◆ **Problem statement**
What lines in this listing contain the string "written"? Report each one by copying it.

↓↓↓

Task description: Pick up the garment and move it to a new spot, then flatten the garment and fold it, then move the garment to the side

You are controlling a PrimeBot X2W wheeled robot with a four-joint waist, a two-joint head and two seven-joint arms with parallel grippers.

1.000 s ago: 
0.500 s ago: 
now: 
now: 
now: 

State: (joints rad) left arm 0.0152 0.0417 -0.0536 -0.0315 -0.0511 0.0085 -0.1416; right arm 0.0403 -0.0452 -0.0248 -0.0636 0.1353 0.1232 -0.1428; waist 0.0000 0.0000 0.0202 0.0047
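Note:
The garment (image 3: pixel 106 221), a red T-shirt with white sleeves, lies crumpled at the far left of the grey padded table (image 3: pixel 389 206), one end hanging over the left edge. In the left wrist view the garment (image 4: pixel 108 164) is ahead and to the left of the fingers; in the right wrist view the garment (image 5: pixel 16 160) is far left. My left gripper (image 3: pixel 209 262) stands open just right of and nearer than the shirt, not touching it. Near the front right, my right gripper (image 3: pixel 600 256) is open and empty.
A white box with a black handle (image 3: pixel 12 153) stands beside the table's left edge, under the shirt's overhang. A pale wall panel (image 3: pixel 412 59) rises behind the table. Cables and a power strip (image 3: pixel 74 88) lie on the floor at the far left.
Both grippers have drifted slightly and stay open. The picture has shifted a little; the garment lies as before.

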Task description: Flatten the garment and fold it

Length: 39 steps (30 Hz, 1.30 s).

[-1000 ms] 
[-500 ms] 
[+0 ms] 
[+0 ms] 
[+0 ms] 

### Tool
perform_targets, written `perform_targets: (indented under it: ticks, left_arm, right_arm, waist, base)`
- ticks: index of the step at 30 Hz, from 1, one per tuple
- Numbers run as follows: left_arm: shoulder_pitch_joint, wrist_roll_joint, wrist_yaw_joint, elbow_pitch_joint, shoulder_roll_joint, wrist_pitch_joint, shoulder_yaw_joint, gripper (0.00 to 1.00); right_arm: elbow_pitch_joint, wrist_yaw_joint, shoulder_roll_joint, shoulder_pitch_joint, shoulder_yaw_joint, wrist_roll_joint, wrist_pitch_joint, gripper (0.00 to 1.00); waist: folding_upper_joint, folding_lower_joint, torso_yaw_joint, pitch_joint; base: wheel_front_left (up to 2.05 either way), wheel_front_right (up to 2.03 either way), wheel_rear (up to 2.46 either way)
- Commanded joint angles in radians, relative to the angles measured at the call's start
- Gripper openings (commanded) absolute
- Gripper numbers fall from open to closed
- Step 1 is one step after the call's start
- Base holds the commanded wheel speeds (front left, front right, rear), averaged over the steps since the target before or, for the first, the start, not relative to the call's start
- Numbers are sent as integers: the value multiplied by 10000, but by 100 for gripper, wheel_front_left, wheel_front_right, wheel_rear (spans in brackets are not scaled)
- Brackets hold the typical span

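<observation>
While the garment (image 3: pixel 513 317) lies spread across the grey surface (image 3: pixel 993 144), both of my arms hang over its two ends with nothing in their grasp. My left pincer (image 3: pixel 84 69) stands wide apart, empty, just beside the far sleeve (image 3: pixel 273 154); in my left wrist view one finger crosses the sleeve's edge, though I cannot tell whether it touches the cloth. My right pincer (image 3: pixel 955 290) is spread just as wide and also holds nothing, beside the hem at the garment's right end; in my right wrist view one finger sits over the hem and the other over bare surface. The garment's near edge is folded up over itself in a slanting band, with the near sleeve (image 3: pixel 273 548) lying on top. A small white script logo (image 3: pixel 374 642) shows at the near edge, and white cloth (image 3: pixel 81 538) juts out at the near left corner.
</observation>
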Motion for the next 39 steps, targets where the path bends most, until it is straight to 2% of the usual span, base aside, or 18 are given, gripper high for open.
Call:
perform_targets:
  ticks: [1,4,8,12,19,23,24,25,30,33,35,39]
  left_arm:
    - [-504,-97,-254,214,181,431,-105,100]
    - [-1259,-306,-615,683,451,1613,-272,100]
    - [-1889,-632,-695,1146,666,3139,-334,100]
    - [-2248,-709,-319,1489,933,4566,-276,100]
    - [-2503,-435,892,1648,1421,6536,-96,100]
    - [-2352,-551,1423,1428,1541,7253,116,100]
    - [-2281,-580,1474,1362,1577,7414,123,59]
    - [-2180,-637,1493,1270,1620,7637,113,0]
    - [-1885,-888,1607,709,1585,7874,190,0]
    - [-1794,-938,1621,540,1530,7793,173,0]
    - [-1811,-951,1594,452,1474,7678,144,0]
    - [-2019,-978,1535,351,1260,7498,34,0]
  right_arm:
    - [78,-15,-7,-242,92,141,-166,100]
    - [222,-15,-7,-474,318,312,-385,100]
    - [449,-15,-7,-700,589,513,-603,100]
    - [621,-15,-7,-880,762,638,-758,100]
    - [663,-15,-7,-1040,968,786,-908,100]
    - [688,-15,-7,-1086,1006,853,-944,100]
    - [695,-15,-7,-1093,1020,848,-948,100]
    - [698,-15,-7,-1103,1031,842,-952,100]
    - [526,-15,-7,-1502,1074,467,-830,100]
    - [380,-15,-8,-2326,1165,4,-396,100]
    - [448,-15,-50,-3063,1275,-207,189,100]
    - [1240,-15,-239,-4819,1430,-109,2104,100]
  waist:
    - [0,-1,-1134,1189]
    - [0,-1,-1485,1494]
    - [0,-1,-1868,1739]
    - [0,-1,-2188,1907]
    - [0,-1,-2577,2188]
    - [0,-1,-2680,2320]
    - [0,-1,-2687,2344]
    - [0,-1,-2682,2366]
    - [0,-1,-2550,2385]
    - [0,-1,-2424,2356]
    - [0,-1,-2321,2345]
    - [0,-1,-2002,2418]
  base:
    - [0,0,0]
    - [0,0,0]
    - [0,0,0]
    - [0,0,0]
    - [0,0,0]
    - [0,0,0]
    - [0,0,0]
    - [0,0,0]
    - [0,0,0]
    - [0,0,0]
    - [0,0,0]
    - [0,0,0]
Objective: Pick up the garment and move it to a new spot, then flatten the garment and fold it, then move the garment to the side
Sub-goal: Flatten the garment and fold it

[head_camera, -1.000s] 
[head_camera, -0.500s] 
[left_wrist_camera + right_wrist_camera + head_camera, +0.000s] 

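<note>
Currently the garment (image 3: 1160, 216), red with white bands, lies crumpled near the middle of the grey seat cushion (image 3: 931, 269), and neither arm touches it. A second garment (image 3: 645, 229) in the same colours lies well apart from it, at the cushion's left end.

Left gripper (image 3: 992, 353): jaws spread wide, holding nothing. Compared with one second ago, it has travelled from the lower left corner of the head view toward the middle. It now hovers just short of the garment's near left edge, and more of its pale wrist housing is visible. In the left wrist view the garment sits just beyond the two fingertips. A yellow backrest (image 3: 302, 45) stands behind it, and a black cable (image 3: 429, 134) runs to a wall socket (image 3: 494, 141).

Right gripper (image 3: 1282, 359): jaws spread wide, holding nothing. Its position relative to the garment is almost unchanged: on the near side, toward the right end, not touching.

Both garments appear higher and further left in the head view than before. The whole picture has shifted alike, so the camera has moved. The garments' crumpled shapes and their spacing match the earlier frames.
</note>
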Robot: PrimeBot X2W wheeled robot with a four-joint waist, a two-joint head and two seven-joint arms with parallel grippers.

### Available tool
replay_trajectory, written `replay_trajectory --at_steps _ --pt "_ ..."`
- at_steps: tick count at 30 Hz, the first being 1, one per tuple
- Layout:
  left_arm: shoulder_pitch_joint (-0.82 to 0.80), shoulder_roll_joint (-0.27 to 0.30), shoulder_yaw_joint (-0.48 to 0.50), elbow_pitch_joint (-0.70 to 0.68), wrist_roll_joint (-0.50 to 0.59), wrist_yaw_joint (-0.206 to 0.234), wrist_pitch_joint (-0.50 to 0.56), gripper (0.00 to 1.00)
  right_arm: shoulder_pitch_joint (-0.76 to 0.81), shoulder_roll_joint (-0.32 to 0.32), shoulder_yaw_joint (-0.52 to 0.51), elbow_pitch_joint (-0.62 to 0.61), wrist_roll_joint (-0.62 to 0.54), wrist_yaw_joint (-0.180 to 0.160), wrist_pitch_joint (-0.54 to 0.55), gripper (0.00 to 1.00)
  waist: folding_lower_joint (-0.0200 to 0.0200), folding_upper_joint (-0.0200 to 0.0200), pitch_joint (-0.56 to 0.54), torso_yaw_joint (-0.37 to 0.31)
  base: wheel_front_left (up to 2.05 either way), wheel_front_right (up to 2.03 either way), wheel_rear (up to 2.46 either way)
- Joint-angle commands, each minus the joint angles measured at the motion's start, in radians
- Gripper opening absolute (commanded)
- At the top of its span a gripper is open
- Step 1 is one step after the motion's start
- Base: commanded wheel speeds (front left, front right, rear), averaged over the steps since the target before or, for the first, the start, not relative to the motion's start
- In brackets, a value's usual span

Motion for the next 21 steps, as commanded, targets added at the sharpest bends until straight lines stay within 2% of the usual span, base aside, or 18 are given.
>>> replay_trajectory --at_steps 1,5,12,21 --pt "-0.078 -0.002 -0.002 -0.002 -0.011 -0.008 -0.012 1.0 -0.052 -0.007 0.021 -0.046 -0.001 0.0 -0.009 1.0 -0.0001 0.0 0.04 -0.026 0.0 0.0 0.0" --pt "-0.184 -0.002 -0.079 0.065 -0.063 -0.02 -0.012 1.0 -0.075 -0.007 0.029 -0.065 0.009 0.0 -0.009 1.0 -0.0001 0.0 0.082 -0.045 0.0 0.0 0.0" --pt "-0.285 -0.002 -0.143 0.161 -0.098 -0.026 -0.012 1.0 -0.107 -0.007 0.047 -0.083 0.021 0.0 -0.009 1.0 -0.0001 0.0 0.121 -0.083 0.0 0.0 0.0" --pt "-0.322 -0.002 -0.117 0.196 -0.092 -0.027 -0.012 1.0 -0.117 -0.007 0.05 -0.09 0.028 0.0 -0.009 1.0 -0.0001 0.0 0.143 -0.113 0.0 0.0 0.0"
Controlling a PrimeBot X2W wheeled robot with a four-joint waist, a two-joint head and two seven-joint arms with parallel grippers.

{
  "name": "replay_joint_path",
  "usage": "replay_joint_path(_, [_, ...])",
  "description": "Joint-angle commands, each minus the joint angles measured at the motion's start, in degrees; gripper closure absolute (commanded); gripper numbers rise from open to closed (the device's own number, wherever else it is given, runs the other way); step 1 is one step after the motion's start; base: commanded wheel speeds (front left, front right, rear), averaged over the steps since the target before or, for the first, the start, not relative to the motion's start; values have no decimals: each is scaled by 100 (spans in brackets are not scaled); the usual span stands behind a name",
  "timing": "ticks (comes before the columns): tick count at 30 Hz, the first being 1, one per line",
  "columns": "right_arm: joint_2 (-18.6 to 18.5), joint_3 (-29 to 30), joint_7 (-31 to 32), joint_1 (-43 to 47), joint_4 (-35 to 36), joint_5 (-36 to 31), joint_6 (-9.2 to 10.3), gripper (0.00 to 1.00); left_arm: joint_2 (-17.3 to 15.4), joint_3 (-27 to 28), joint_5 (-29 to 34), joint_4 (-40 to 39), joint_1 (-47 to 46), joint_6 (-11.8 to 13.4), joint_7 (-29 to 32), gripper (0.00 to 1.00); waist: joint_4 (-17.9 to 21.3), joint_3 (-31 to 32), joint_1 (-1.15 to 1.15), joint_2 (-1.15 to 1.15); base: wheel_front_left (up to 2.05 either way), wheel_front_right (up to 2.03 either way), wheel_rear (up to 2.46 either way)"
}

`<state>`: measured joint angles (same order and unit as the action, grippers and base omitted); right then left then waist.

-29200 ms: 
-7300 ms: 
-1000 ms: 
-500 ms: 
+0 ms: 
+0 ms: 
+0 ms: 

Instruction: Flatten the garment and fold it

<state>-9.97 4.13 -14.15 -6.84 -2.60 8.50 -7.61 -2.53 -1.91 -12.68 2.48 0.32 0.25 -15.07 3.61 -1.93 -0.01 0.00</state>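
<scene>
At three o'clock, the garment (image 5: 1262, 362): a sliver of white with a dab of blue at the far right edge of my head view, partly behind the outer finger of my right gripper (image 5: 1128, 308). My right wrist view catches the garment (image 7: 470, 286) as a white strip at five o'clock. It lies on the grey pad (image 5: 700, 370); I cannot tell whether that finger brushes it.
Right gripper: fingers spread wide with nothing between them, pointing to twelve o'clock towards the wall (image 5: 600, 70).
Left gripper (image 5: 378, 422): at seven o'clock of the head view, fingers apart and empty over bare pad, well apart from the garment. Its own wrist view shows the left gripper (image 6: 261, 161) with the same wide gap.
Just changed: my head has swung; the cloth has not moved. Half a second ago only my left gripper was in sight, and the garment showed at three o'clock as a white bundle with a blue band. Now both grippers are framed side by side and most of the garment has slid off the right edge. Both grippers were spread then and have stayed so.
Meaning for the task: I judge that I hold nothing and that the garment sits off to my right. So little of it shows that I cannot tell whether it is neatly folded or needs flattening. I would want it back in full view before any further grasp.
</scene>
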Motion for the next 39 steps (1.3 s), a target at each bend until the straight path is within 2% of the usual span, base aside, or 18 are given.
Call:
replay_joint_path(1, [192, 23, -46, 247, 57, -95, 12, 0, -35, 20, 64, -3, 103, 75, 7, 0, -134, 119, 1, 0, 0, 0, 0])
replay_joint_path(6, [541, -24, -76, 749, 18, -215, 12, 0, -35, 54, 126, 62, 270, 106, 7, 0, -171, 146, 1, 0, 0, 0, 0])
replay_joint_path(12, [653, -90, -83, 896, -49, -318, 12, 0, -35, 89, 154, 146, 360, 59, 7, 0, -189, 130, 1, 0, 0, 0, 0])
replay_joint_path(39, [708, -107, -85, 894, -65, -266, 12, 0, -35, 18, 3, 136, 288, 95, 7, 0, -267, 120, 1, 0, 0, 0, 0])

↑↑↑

◆ **Final answer**
perform_targets, written `perform_targets: (indented under it: ticks, left_arm, right_arm, waist, base)`
replay_trajectory, written `replay_trajectory --at_steps _ --pt "_ ..."`

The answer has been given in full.